Over the past few weeks, I have been working on blueprinting my service solution for my Masters. So far, I have developed five distinct concepts for visual representation:

  • Rooms of Knowledge
  • Service Stairway
  • Painting on the wall
  • Illustration of machinery
  • 2D.3D.4D dynamic dimensions

In summary, I am developing a service for design students and graduates that offers them an accessible pathway into the service design industry.

The models all have different levels of representation and detail, each illustrating how my understanding of what a ‘service blueprint’ has to be, and during the process the potential of what it could be (visually) has evolved.

ROOMS OF KNOWLEDGE

Working with the metaphor that ‘service design’ is a building, I developed one ‘service design floor’ – and mapped user journeys through this environment. The ‘Rooms of Knowledge’ are static – the ‘experience’ becomes tactile. This visual method asks questions such as; How does each room support learning? What are the props needed to support learning?

Redjotter Lauren Currie Service Design

So, which service design floor are you on?

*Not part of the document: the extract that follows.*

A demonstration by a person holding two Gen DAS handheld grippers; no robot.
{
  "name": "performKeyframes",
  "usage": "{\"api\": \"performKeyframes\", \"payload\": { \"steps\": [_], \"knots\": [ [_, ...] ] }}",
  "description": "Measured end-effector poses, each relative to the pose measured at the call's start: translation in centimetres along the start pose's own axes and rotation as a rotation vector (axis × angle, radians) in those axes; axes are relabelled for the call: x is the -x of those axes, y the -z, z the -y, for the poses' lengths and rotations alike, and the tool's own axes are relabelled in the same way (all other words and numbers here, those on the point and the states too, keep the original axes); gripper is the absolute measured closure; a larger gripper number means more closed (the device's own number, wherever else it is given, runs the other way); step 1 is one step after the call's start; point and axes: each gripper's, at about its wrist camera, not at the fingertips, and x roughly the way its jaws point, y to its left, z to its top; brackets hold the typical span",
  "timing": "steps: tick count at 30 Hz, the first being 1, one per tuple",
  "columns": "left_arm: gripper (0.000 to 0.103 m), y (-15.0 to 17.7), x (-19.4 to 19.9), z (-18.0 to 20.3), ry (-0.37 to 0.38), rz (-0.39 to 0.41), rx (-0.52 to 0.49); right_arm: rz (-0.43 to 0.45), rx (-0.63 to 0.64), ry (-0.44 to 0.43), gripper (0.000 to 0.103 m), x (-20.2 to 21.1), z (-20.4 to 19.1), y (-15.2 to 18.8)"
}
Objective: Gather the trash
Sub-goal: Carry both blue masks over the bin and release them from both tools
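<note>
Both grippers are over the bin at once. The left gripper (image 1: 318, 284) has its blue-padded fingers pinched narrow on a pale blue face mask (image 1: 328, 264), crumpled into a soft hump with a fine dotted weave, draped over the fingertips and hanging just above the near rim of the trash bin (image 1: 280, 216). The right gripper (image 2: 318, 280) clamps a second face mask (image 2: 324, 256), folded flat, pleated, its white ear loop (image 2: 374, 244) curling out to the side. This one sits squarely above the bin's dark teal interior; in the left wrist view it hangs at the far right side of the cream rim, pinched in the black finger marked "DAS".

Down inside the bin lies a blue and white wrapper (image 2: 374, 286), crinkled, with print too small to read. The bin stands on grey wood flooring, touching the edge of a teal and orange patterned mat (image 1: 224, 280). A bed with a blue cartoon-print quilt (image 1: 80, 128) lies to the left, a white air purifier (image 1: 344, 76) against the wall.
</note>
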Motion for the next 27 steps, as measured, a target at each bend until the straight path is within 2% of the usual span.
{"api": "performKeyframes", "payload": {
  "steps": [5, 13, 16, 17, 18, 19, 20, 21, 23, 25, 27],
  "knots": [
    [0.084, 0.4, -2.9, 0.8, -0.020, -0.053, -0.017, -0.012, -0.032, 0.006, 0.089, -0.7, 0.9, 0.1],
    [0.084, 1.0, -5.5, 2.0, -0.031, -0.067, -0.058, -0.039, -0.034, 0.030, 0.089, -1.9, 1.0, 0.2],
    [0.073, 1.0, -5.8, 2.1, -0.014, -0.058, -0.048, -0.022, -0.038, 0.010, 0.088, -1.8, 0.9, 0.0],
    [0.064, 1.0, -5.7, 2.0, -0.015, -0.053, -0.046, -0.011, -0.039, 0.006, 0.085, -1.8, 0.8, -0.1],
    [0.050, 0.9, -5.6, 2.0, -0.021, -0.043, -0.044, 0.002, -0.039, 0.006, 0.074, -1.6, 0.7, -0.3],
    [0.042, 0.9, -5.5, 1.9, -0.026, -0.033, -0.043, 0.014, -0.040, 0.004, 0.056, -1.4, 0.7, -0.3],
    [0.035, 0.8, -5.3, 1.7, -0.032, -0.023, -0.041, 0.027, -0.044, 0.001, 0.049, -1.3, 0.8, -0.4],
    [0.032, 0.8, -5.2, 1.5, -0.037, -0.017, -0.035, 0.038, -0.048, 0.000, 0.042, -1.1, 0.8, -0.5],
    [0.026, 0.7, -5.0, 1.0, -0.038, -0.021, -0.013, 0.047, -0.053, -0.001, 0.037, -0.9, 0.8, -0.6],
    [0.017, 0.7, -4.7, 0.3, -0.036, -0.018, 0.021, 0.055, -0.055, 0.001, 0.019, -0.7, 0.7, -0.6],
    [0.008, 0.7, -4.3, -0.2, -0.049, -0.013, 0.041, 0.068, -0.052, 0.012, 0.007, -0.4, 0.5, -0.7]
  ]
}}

Is your current understanding peripheral or deep? What floor do you want to go to? Do you want to fast track between floors, or systematically go into every room? Serendipity causes people to enter the ‘Rooms of Knowledge’ by chance, whilst the physical rooms have different experiences.

SERVICE DESIGN STAIRWAY

Redjotter Lauren Currie Service Design

PAINTING ON THE WALL

Thinking big and playing with colourful paints enabled me to feel less cautious of the content and more focused on the route that users take through the service: Scribbling is an exploration. You start from nothing and learn as you go.”

Redjotter Lauren Currie Service Design

SERVICE AS A MACHINE

Looking at the movement of machines and the components that make up their function, I took visual inspiration from a postcard design from NESTA’s Starter for 6 initiative. Drawing the service in this way has enabled me to think about how each ‘stage’ of the service impacts on the next stage in the process – every aspect a cog in a system.

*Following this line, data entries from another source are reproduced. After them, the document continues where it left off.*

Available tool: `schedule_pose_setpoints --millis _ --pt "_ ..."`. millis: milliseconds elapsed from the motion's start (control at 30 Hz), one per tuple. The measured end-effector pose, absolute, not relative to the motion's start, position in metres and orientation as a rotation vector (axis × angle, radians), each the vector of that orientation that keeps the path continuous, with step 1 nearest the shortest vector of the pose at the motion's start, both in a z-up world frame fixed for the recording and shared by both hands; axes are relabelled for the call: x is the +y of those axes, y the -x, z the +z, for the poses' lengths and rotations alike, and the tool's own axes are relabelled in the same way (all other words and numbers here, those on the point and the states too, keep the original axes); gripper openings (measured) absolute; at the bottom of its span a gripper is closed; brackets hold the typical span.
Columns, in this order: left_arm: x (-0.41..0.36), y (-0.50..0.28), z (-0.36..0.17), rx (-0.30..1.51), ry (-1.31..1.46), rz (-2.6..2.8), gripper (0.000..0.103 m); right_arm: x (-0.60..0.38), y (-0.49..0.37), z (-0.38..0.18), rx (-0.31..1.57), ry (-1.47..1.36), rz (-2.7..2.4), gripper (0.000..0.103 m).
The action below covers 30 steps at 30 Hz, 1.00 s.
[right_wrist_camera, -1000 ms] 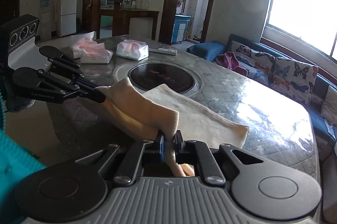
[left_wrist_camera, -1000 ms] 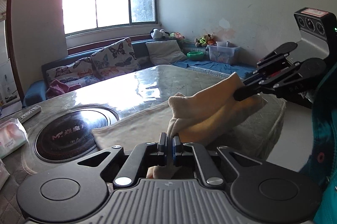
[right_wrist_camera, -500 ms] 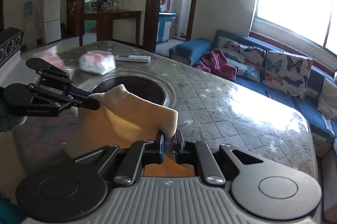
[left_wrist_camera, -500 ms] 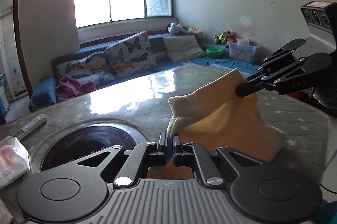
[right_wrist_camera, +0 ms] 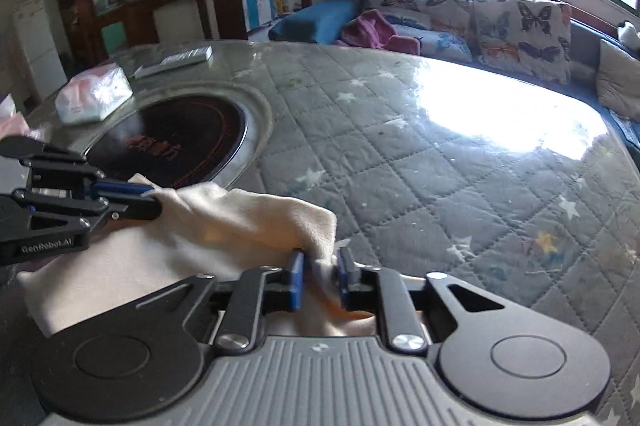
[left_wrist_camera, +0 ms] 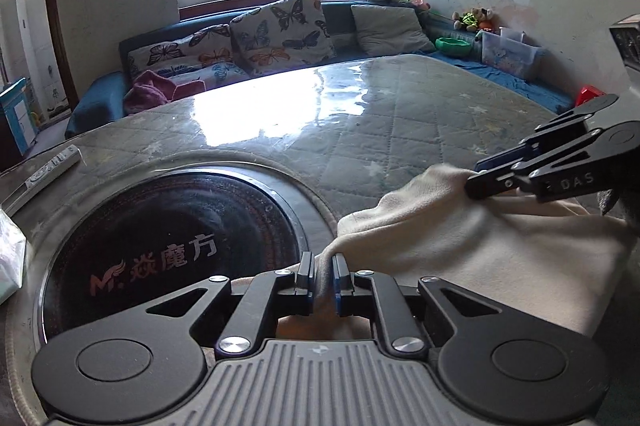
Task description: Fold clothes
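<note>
Cream cloth (left_wrist_camera: 480,250): lying bunched and folded over on the near edge of the tabletop (left_wrist_camera: 400,114), filling the lower right of the left wrist view and the lower left of the right wrist view (right_wrist_camera: 224,226). One corner is rising into each gripper.

Left gripper (left_wrist_camera: 322,276): sitting at bottom centre of its own view, pointing down toward the tabletop. Its jaws have just been opening; a fold of the cloth is passing between them, with a narrow gap showing beside the fabric, so the hold is reading as loosened rather than clamped. In the right wrist view the same gripper (right_wrist_camera: 154,202) is entering from the left edge, tips at the cloth's raised corner.

Right gripper (right_wrist_camera: 320,276): sitting at bottom centre of its own view, jaws having just been opening, standing visibly apart with a thin strip of cloth hanging loose between them. In the left wrist view it (left_wrist_camera: 474,182) is reaching in from the right edge, tips resting against the cloth's upper fold.

Round black cooktop (left_wrist_camera: 168,254): set into the tabletop, just beside the cloth.

Remote control (right_wrist_camera: 176,60): lying at the tabletop's far side, upper left of the right wrist view.

Tissue pack (right_wrist_camera: 94,94): lying near the remote control.

Sofa with butterfly cushions (left_wrist_camera: 280,30): standing beyond the tabletop, under the window.
</note>
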State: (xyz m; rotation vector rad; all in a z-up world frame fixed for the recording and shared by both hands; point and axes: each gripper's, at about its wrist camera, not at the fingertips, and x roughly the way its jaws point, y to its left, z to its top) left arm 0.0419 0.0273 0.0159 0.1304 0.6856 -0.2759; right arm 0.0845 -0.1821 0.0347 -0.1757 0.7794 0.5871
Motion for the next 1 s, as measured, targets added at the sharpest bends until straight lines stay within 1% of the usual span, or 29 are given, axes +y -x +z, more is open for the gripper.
schedule_pose_setpoints --millis 167,333,533,700,833,1000 --pt "0.027 -0.04 0.025 0.672 -0.1 -0.252 0.013 -0.196 -0.082 0.046 0.747 0.148 0.541 0.021" --pt "0.018 -0.038 0.041 0.653 -0.059 -0.269 0.013 -0.194 -0.074 0.057 0.727 0.162 0.586 0.016" --pt "-0.004 -0.051 0.033 0.71 -0.02 -0.326 0.013 -0.171 -0.086 0.044 0.771 0.165 0.601 0.016" --pt "-0.005 -0.065 0.022 0.743 -0.001 -0.304 0.013 -0.165 -0.092 0.036 0.783 0.158 0.595 0.016" --pt "-0.007 -0.064 0.022 0.741 -0.008 -0.295 0.013 -0.174 -0.089 0.041 0.77 0.142 0.583 0.015" --pt "-0.01 -0.061 0.022 0.733 -0.027 -0.293 0.013 -0.204 -0.065 0.052 0.739 0.146 0.544 0.016"
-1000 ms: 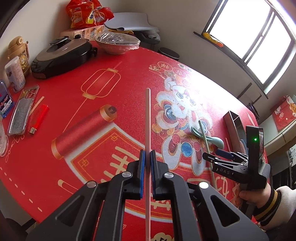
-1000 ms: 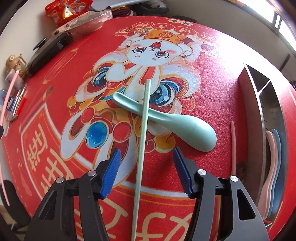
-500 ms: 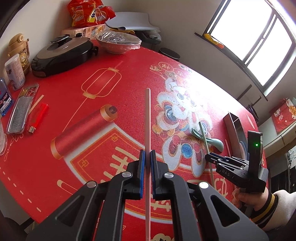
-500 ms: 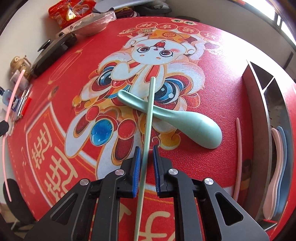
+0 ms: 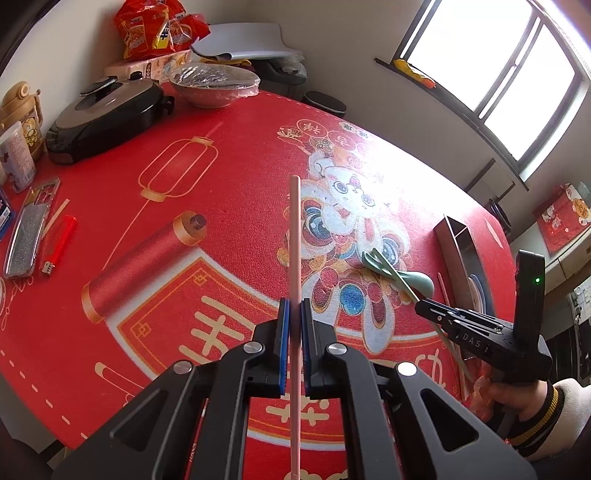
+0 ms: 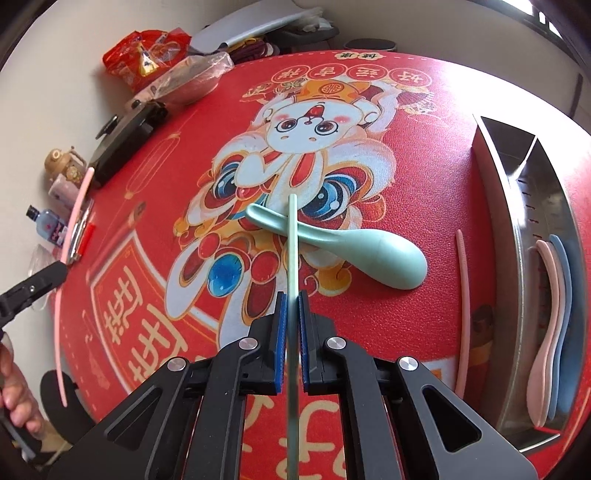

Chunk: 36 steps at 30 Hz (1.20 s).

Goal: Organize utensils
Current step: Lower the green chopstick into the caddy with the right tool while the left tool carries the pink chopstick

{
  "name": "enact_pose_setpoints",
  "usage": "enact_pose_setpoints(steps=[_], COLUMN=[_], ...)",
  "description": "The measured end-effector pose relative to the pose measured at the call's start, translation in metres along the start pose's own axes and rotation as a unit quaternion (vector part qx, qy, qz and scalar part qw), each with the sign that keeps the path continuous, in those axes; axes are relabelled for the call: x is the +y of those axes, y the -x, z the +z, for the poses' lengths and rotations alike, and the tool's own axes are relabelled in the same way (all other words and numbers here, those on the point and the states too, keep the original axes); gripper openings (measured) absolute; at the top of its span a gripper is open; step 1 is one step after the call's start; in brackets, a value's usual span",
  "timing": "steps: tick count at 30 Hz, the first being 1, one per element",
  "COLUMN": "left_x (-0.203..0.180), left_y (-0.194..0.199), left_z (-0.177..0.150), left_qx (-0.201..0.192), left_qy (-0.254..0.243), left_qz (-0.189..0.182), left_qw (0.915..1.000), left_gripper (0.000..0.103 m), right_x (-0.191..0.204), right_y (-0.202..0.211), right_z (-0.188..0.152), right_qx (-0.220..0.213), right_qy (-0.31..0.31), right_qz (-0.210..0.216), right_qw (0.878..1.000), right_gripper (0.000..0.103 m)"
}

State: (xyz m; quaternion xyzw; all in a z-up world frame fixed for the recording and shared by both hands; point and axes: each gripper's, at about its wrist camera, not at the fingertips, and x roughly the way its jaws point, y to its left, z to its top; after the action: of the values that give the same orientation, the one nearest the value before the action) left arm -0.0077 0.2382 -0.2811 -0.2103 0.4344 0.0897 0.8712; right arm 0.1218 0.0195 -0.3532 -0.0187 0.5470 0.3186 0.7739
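Note:
My left gripper [image 5: 294, 310] is shut on a pink chopstick [image 5: 295, 236] and holds it above the red table mat. My right gripper [image 6: 292, 302] is shut on a green chopstick [image 6: 292, 240], lifted over a green spoon [image 6: 369, 254] that lies on the mat. In the left wrist view the right gripper [image 5: 421, 303] shows at right, with the green chopstick [image 5: 391, 273] in it over the spoon [image 5: 419, 282]. A second pink chopstick [image 6: 463, 302] lies beside the metal utensil tray [image 6: 513, 229]. A pink spoon [image 6: 546, 325] and a blue spoon [image 6: 565, 317] lie in the tray.
A black electric pan [image 5: 107, 118], a covered bowl [image 5: 214, 86], snack bags [image 5: 159, 27], cups [image 5: 16, 155], a lighter [image 5: 59, 245] and a clear case [image 5: 27, 230] stand along the far and left edges of the table. A window [image 5: 491, 62] is at the right.
My right gripper closed on the green chopstick and lifted it off the mat. The left gripper kept its hold on the pink chopstick and rose slightly.

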Motion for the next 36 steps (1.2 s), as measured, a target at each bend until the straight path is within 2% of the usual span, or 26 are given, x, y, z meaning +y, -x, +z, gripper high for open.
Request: enact_pose_setpoints(steps=[11,17,20,27,36], left_x=[-0.03,-0.047,-0.056,-0.065,-0.063], left_y=[-0.005,-0.007,-0.008,-0.009,-0.007], left_z=[0.001,0.002,0.003,0.002,-0.004], left_qx=[0.002,0.0,-0.001,0.0,-0.001], left_qy=[-0.02,-0.031,-0.036,-0.037,-0.02], left_qz=[-0.012,-0.022,-0.025,-0.021,-0.006], left_qw=[0.9997,0.9993,0.999,0.9991,0.9998], left_gripper=[0.006,0.006,0.006,0.006,0.006], right_x=[-0.025,-0.066,-0.092,-0.146,-0.165], right_y=[0.055,0.09,0.101,0.093,0.059], right_z=[0.004,0.01,0.013,0.013,0.017], right_qx=[-0.056,-0.096,-0.108,-0.1,-0.063], right_qy=[-0.043,-0.093,-0.113,-0.159,-0.17], right_qz=[0.036,0.024,0.004,-0.035,-0.056], right_qw=[0.997,0.991,0.988,0.982,0.982], right_gripper=[0.006,0.006,0.006,0.006,0.006])
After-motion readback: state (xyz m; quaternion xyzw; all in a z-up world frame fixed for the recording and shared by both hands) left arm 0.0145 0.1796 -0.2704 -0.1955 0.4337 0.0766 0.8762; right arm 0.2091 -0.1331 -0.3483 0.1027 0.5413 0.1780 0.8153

Redjotter Lauren Currie Service Design

2D 3D 4D DIMENSIONS

Conceptually considering 2D as learnings, 3D as the landscape and 4D as the dynamic network, I am thinking dimensionally and treating the experience like a 3 dimensional shape. This is helps me think about the channels and routes into, through and out of the service, and view the experience holistically.

Redjotter Lauren Currie Service Design

I am aiming to incorporate backstage / physical touchpoints and user experiences into my final service design blueprint. So now a week of ultimate play lies ahead, as I turn the ‘editor’ down low and become an ‘architect’. I am putting my pen and paper away (!!) with an aim to be very spatial. My study adviser believes I am on my way to developing “an iconic new way of representing a service”. Very high hopes… I best get on with it!